# [WORK INSTRUCTION]
The string "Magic" appears in some lines of the entries that follow; copy each such line.

───── DATA TO USE ─────

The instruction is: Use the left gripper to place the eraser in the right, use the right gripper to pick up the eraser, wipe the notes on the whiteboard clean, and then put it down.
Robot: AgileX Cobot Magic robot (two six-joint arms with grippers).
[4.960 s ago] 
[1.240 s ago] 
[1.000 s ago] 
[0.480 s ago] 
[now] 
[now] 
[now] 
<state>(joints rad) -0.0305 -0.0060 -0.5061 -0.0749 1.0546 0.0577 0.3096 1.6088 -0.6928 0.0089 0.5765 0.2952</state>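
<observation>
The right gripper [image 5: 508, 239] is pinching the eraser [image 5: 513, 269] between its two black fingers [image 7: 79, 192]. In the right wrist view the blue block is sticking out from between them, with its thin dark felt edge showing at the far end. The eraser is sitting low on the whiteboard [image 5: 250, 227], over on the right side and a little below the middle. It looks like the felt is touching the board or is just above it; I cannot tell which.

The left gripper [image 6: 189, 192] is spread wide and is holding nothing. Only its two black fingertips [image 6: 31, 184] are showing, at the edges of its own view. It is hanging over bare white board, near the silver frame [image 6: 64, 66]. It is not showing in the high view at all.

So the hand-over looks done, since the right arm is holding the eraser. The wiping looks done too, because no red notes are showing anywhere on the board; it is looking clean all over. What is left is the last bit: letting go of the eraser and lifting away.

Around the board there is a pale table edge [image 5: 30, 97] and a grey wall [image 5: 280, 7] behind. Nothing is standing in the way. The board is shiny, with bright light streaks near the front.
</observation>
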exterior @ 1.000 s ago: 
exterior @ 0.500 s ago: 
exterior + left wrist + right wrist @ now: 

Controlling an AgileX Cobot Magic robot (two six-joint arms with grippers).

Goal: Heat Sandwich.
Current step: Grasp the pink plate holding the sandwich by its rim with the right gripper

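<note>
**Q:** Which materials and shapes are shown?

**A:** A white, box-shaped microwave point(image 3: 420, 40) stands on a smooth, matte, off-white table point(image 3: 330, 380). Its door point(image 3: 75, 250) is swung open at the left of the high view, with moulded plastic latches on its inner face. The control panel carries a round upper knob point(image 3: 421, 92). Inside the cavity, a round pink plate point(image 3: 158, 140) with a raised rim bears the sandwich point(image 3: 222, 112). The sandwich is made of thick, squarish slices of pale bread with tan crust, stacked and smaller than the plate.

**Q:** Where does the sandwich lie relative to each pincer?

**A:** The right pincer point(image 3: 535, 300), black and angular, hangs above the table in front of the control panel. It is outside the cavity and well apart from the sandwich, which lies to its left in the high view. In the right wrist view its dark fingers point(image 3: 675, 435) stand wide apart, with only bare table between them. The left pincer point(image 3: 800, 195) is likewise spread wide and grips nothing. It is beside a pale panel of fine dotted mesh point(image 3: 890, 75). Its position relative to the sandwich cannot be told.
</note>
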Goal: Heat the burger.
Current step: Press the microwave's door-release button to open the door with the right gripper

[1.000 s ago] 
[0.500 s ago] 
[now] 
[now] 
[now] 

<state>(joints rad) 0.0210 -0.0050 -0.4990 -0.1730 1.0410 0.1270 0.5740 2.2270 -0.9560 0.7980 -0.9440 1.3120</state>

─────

# [SOLUTION FOR THIS TASK]
Robot: AgileX Cobot Magic robot (two six-joint arms with grippers).
Controlling an AgileX Cobot Magic robot (two six-joint arms with grippers).

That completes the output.